In order to make sure benefits are available to the people who need them most, all beneficiaries of Supplemental Security Income (SSI) must report their wages to the Social Security Administration (SSA). This monthly wage reporting is used to calculate the amount of your benefits, and can result in a higher or lower payment depending on financial need.
What Kinds of Income Must be Reported to Social Security?
Just as people working while on Social Security disability must report their income to the SSA, people who collect SSI payments must let the SSA know how much and how often they receive payments from other sources. Reporting should be done by the 10th of each month, and can be done over the phone, online, through the mail, or in person at your local Social Security office.
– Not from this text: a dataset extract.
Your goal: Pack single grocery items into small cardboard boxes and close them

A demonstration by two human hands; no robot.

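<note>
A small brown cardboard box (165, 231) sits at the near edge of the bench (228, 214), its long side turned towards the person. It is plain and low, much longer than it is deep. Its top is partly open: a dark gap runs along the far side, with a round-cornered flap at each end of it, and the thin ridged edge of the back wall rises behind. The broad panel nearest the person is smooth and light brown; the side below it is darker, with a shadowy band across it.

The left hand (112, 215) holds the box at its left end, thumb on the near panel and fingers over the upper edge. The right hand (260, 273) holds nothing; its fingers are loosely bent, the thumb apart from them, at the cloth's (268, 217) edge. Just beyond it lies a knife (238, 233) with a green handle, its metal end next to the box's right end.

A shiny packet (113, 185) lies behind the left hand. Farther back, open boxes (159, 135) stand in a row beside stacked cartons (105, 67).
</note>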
If beneficiaries (or their representative payees) and their eligible family members do not report their wages monthly, they may not receive accurate or timely payments.
Each month, you must report the following to SSA:
- Your own earned income (including any overtime, vacation pay, and bonuses)
- Your spouse’s income (if he or she lives with you)
- Your parents’ income (if you're under 18 and one or both parents lives with you)
- Your sponsors’ income (if you're not a U.S. citizen)
- If your spouse, parents, or sponsors start or stop working
It's important to realize that reporting your wages isn't a bad thing, and will not necessarily result in lower payments. For instance, some types of income are not counted when calculating your SSI benefits, such as occasional work or small gifts. In addition, beneficiaries are encouraged to include their expenses on their monthly wage reports, which can actually increase their SSI payments. If you have receipts for any expenditures that make it easier for you to work, such as assistive devices or transportation costs, the SSA will deduct those payments from your income before calculating your benefits amount.